So development becomes an end in itself, not a means to an end.

There are historical counter-examples which prove the point. When Windows 95 it was a disaster from the point of stability, but it still was stable and standard enough to create the proverbial level playing for developers.

This meant there was an explosion of commercial user oriented products developed by back-bedroom one man band start-ups. This is not a small thing - it's part of what persuaded ordinary people that PCs were worth buying.

That's also how Photoshop and some of the other commercial apps started - from an earlier wave of development which happened once the Mac environment stabilised.

After ten years there has no been no equivalent development in the OS world at the user level. It's happened to some extent at the commercial level, but not on the desktop.

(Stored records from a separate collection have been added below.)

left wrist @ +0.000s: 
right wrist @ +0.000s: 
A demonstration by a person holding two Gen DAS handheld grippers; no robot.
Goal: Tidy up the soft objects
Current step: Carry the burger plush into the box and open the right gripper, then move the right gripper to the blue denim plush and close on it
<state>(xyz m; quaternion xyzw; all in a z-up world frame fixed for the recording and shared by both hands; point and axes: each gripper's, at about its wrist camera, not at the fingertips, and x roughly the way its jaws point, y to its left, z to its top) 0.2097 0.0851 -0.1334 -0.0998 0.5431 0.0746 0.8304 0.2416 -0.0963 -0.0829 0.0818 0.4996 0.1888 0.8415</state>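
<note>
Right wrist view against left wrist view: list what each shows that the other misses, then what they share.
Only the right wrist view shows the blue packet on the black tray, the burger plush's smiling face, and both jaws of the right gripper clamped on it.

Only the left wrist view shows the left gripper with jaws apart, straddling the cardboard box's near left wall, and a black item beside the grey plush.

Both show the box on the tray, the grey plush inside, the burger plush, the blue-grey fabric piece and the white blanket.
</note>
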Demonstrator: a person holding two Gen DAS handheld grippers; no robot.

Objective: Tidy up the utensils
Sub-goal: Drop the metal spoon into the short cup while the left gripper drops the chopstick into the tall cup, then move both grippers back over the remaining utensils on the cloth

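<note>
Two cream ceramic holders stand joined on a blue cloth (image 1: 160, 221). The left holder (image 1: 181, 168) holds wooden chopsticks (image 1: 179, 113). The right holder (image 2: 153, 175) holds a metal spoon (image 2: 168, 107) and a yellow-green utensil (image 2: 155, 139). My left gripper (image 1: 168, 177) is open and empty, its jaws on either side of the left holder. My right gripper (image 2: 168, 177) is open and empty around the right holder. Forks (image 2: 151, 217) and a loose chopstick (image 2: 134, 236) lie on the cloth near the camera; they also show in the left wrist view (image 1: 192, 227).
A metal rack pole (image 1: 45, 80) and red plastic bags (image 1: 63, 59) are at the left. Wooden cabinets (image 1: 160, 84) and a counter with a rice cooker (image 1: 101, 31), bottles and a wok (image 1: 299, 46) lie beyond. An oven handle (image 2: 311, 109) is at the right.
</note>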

Because OS is a developer free for all, there's no stable environment. There's no guarantee that any piece of software will work with any particular Linux variant. And even if you do your own compilation, you can waste hours in development hell trying to track down dependencies and essential libraries.

So OS doesn't work in user space for two reasons - it's not actually open in any practical sense, and it's primarily designed by developers for developers as a developer exercise, not as a product which end users can work with. This means stability and consistency don't happen, and there's no real interest in keeping non-geek users on board.

I don't think the OS people understand how essential this is for development. Most people would rather pay a credit card fee for a product they know they can use than try to fight their way through a user-hostile developer environment like Source Forge to download it for nothing.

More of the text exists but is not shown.